Cascadia — the evocative name of a region, an idea, a movement — wild and free, defined by the waters flowing from the continental crest through the headwaters of the Pacific.
But what and where exactly did the name Cascadia arise from?
Today, the land of the watersheds of the Columbia, Fraser in traditional Chinook and Chinuk Wawa is known as Cascadia Illahee.
We use the word “Cascadia” because pre-colonization there was no unified term for this area and bioregion. As a modern construct, the name Cascadia was decided by a group of academics, policy makers, activists, back to landers, Indigenous organizers at what became the first Cascadia Bioregional Congress in 1986 at Evergreen State College in Olympia, Washington.

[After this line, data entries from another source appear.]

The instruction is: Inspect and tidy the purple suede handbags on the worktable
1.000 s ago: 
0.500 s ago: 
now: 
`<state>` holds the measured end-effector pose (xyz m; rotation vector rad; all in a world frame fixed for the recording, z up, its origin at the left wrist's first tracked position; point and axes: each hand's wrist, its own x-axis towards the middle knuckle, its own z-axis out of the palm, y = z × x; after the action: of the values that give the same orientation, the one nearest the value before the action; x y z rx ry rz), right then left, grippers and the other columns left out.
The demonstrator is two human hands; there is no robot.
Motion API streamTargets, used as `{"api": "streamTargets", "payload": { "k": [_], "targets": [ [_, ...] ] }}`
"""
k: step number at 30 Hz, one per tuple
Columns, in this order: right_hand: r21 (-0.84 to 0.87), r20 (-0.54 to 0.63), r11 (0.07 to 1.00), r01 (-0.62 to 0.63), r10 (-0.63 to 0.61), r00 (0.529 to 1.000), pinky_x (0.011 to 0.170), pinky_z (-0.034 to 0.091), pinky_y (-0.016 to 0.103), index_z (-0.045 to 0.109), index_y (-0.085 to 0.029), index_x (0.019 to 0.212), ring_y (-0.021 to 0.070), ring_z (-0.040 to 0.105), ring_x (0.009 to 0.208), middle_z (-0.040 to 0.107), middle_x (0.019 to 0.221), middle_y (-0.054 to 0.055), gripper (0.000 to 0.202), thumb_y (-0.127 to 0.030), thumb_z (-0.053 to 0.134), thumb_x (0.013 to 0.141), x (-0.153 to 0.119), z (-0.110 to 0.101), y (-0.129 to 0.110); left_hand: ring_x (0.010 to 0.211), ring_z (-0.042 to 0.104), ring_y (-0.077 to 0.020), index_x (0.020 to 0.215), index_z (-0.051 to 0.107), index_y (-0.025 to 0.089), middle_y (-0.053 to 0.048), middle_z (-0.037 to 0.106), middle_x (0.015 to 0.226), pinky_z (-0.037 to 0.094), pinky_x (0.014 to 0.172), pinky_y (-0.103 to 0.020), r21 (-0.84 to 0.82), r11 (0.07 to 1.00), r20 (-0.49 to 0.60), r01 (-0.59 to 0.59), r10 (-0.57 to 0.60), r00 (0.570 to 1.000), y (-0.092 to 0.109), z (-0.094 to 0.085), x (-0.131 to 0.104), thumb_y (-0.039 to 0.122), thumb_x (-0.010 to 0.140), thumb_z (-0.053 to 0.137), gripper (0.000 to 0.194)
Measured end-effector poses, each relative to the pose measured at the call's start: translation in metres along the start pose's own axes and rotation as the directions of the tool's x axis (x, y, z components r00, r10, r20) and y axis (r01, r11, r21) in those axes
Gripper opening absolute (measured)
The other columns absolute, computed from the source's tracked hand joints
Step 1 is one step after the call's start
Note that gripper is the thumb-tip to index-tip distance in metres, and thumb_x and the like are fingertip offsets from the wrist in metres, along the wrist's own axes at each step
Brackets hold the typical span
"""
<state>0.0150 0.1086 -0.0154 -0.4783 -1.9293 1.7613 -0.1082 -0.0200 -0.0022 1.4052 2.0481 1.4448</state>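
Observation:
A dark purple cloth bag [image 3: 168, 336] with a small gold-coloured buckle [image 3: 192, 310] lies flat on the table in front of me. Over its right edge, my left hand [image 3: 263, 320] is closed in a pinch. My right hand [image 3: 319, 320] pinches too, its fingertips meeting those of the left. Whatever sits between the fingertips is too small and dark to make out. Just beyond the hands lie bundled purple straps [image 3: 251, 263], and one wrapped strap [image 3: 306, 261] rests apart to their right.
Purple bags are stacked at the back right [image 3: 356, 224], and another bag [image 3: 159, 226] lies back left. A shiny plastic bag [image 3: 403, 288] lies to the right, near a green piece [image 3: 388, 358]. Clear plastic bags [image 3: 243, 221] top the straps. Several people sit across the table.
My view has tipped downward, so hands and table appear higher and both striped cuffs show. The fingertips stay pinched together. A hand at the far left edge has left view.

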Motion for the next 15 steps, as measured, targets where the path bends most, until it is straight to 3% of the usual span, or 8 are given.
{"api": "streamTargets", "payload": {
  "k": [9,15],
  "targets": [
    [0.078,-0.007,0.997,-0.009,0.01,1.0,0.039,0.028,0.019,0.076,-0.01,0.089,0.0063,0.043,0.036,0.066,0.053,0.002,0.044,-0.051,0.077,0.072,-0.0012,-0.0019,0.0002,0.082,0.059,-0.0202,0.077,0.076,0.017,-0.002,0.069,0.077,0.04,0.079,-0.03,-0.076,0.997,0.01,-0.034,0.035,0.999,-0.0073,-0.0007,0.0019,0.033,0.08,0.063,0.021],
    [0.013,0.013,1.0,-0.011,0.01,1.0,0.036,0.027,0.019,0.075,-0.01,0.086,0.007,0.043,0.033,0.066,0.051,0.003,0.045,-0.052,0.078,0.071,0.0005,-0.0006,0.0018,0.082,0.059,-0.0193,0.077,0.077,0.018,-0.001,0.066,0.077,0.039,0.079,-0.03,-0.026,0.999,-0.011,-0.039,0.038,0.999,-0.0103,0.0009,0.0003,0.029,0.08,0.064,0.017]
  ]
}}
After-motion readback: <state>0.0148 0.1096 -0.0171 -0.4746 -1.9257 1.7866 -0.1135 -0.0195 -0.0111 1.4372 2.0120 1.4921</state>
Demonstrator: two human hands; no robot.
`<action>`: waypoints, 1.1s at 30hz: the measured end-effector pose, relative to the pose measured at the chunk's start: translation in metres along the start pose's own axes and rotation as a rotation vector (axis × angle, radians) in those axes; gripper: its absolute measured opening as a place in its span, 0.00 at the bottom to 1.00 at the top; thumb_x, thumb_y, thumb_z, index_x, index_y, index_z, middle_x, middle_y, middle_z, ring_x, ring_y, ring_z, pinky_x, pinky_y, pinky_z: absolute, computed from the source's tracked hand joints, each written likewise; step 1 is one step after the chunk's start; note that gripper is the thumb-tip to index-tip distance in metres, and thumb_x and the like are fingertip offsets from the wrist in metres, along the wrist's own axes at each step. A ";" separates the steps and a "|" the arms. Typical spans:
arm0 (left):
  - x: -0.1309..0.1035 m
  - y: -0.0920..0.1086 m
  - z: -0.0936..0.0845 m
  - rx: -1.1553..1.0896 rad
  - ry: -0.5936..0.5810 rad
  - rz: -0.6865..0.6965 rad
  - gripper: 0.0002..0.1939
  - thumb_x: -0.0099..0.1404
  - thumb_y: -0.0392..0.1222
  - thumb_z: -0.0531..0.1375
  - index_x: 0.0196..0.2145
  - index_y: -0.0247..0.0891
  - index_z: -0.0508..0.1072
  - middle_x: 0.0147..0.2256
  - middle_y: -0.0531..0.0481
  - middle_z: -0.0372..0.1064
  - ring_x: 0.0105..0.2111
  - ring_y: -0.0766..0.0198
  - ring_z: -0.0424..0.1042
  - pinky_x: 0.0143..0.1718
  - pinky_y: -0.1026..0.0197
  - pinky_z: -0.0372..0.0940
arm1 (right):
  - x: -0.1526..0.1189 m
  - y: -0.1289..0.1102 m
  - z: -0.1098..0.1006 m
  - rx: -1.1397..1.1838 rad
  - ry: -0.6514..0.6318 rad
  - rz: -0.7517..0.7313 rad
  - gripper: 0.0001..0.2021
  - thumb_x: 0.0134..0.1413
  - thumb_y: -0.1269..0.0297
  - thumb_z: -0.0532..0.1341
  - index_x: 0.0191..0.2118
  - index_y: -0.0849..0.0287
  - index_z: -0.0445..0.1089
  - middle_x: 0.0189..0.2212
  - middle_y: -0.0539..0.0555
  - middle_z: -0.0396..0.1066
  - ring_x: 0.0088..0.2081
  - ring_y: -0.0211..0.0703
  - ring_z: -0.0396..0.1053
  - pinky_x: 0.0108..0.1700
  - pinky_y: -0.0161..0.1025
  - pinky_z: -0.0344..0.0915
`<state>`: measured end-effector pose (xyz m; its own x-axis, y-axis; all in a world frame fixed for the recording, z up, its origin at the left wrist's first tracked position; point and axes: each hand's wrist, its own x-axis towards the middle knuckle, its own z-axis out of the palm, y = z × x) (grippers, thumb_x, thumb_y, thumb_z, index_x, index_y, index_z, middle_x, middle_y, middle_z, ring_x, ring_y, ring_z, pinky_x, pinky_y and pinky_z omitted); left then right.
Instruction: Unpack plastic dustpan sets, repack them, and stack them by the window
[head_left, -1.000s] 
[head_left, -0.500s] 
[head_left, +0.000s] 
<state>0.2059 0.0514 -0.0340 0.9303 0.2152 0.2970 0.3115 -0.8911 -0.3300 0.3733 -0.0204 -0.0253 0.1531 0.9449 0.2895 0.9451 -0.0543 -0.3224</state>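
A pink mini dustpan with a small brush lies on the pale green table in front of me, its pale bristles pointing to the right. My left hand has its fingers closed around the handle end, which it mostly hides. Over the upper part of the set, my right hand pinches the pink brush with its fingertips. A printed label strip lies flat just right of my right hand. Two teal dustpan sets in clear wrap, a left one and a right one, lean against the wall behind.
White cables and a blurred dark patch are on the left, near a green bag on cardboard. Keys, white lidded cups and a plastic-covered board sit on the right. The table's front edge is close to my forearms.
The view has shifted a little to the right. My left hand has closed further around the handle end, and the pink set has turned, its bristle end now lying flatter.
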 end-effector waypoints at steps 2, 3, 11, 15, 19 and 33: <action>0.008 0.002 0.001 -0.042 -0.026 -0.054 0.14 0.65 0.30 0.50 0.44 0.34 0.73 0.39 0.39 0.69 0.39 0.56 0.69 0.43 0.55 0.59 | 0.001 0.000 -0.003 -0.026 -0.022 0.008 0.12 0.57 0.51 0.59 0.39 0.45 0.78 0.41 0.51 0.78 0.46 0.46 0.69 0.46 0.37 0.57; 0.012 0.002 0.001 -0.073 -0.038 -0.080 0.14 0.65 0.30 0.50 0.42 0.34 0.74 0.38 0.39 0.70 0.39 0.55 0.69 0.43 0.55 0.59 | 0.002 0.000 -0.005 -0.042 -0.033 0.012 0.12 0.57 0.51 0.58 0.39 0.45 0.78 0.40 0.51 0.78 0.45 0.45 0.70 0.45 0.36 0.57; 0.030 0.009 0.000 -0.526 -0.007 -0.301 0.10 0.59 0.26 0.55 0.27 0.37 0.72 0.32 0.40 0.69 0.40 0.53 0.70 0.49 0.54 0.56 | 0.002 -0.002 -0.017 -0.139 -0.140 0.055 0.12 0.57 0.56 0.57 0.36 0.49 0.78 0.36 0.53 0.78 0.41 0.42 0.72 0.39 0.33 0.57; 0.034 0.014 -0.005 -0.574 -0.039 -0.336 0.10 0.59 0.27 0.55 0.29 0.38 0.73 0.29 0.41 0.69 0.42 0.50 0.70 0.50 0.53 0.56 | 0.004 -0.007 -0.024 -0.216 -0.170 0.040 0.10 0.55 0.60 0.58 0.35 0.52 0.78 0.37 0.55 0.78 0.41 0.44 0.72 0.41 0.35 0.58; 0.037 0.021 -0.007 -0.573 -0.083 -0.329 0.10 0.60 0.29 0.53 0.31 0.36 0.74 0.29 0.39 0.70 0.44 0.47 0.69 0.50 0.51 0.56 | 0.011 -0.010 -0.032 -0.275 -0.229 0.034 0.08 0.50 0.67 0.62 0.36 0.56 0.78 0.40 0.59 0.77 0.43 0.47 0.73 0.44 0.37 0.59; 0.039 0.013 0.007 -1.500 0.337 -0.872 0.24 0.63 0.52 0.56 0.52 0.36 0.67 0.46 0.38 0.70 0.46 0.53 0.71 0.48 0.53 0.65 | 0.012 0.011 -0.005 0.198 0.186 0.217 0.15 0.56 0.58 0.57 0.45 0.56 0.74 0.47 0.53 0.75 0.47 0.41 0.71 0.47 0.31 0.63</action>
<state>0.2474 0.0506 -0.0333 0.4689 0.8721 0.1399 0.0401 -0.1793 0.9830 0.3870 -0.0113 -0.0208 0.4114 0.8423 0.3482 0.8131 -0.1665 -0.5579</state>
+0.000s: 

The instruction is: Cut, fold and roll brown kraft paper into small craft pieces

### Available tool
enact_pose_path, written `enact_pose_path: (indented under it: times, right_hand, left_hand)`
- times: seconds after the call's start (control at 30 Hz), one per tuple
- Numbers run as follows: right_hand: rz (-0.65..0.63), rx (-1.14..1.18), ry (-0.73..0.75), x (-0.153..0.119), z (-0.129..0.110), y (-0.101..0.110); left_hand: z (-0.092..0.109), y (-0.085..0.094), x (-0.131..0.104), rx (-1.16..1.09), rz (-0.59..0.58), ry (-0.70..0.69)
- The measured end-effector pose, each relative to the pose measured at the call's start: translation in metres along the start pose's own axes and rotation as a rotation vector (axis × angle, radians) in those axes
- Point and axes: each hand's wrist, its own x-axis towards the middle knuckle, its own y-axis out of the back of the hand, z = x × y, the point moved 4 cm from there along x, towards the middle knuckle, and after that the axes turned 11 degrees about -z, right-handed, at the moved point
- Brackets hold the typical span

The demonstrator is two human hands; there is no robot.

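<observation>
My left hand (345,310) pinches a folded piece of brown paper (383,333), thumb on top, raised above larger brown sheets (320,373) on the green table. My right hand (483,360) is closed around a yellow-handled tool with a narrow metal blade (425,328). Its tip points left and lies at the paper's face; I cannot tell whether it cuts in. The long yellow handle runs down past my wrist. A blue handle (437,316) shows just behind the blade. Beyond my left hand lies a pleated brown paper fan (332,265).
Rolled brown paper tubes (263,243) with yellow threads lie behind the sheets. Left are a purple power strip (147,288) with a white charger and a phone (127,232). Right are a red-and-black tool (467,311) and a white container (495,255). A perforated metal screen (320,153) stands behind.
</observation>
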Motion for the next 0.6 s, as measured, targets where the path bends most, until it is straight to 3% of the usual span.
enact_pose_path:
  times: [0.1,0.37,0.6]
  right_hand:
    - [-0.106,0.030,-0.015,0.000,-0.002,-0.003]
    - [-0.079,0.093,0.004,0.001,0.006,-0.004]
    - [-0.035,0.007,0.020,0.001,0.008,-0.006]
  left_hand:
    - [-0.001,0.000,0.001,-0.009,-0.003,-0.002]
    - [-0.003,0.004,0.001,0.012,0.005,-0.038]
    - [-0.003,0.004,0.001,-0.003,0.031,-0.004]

It’s first use to define the region was by Bates McKee, in his book “Cascadia: The Geologic Evolution of the Pacific Northwest” in 1975, and in it’s current form as a bioregion by David McCloskey, a professor at the Seattle University in 1981.
We use this term, because names, terms and definitions matter – and where they don’t previously exist, incredibly important for passing on the messaging and meaning of our bioregion and movement. This is similar to the renaming of the Puget Sound in Washington and Prince Georgia Straight in British Columbia to the “Salish Sea” in 2012 as a reflection of the whole ecoregion, and to decolonize our border away from the US/Canadian, in honor and respect of the Indigenous Nations who still call this place home.
We use the term Illahee at the invitation of the Grande Ronde and Chinook people, who are working to revitalize Chinook Wawa as a regional trade language. Illahee comes from the Chinook world that comprised a network of kin-based villages, and a complex and vast trading network throughout the Cascadia bioregion and North America. This understanding of homeland, as expressed by Illahee was not, like European definitions, predicated on a physical location, boundaries or finite amount of space, but instead was centered around family, friends and allies, and the networks of interrelation that grew from these.
Chinook Jargon was the defacto language of the Cascadia Bioregion pre-European settlement, used by all of the people who made up the Cascadia bioregion, and as a trade language it incorporated different words and cultures as they moved into the region. Post-colonization this included words from Haida, Tlingit, Chinook, Salish, Chinese, French, English, Russian, Filipino, Hawaiian and Spanish. By the late 1800’s, more than 100,000 people spoke this regional language, and was often the first second language of immigrants who moved to the area.
We choose Cascadia Illahee to represent our land and movement in recognition that a place is more than simply lines on a map or a physical bioregion – but rather where the heart is, and the people who make it up. Our Cascadia Illahee means every person who identifies as a citizen of this place and watershed, the values and principles of what that means, and is committed to becoming an ambassador for this idea and movement.
Illahee, illahie, illi’i
Land, country, earth, soil – in both physical and political senses; the apostrophe in the last spelling denotes a glottal stop, as may also the ‘h’ in the other spellings. The Chinook word for ‘homeland’ defined through the connection of people rather than geography – a network of peoples arranged through the interweaving of family, blood marriages, allies.
The Cascadia region, or the land of the Cascadia people (watersheds of the Columbia, Fraser and Snake). Home. Family.
The term “Cascades” was first used for the Cascades Rapids, as early as the Astor Expedition. The first written reference originally stems from Scottish botanist David Douglas (for whom the Douglas Fir is also named) who explored the Columbia River Gorge in 1825. He wrote of the area’s ‘cascading waterfalls’, and it is through these that we hear the first mention of ‘the Cascades’ — from which the mountain range is now called.
The name ‘Cascadia’ itself wasn’t heard until much later, until it was first used by the town Cascadia, Oregon that was settled in 1890 in what is now Linn County. In a more recent context — “Cascadia” was first applied to the whole geologic region by Bates McKee in his 1972 geology textbook Cascadia; the geologic evolution of the Pacific Northwest. Later the name was adopted by David McCloskey, a Seattle University sociology professor, to describe it as a bioregion. McCloskey describes Cascadia as “a land of falling waters.”
This interpretation of Cascadia was adopted by a broad coalition of policy planners, back to the landers, anarchists, greens, first nation organizers, and engaged citizens at the first Cascadia Bioregional Congress at Evergreen State College in 1986.